The multiplexer alternately selects, as time sequenced inputs, the voltage monitor signal and the transducer signal, and the multiplexer output thus contains both voltage monitor data and echo data, which is digitized by an analog-to digital converter. Software running on the microprocessor(s) of the AOS controls the sequence of multiplexer switching, extracts the digitized voltage monitor and US transducer data, applies the compensation algorithm, and scales the continuing US echo data to remove amplitude variation due to temperature. The amplitude-compensated echo signal is then used by the AOS characterization algorithm software to perform occupancy classification.

A calibration procedure is used to gather data on the temperature dependence of the sensitivity of the particular transducer model selected by the AOS manufacturer. Compensation or scaling parameters are computed from this data and used to adapt the compensation algorithm to the particular transducer characteristics. The AOS unit microprocessor is then programmed to apply the compensation algorithm based on these calibrated scaling parameters to scale US echo signals in operational AOS use, in response to the voltage monitor output data contained in the multiplexed AOS input signal.

In the principal embodiment, the voltage monitor measurement for the transmitted US signal from the transducer is used by the compensation algorithm to scale the received echo US signal that follows the transmitted US signal. The preferred transducers for AOS units are of a type which have substantially similar temperature dependency for both transmitted US sensitivity and received US sensitivity. Preferably, the calibration procedure also includes gathering data on unit-to-unit sensitivity variation due to transducer manufacturing tolerances, circuit board variation and installation effects. The compensation algorithm may optionally include parameters to scale or bias the echo signal to adjust for these non-temperature dependent sources of variation.

BRIEF DESCRIPTION OF DRAWINGS

The invention is described in more detail in the accompanying drawings, in which:

FIG. 1 is a plot showing an example of change of capacitance of an electrostatic transducer as a function of temperature;

FIG. 2 is a simplified schematic diagram of preferred temperature compensation apparatus of the invention including the voltage monitor, multiplexer an compensation means as incorporated into an conventional AOS system;

FIGS. 3A through 3D are flowcharts showing the preferred calibration and compensation methods of the invention, FIG. 3A showing the temperature calibration; FIG. 3B showing the “desired echo amplitude” selection, FIG. 3C showing the hardware calibration, and FIG. 3D showing the run-time US echo signal compensation method;

FIGS. 4A and 4B are exemplary plots showing uncompensated the echo signal amplitude and the voltage monitor amplitude respectively through a range of temperatures cycled from −20° C. to 60° C.;

FIGS. 4C and 4D are plots which show a comparison between uncompensated and compensated echo amplitudes using the system of the invention, for temperature dependent parameters only ( FIG. 4C ) and for both transducer specific and temperature dependent parameters (FIG. 4 D);

FIGS. 5A and 5B are plots which show an exemplary multiplexed and digitized US input signal USIN of the apparatus of the invention, FIG. 5B being a detail plot showing the “envelope” determination of the voltage monitor level.
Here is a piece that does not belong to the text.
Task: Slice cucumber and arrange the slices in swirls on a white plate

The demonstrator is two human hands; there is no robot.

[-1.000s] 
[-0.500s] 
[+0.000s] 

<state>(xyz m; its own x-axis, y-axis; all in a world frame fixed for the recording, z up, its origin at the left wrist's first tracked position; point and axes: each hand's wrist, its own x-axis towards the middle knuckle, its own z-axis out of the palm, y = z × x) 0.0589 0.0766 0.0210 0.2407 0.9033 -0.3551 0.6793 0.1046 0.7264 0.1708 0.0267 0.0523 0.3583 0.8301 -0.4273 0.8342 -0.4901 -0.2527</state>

DETAILED DESCRIPTION OF THE BEST MODE FOR CARRYING OUT THE INVENTION

The following detailed description illustrates the invention by way of example, not by way of limitation of the principles of the invention. This description will clearly enable one skilled in the art to make and use the invention, and describes several embodiments, adaptations, variations, alternatives and uses of the invention, including what is presently believed to be the best mode of carrying out the invention.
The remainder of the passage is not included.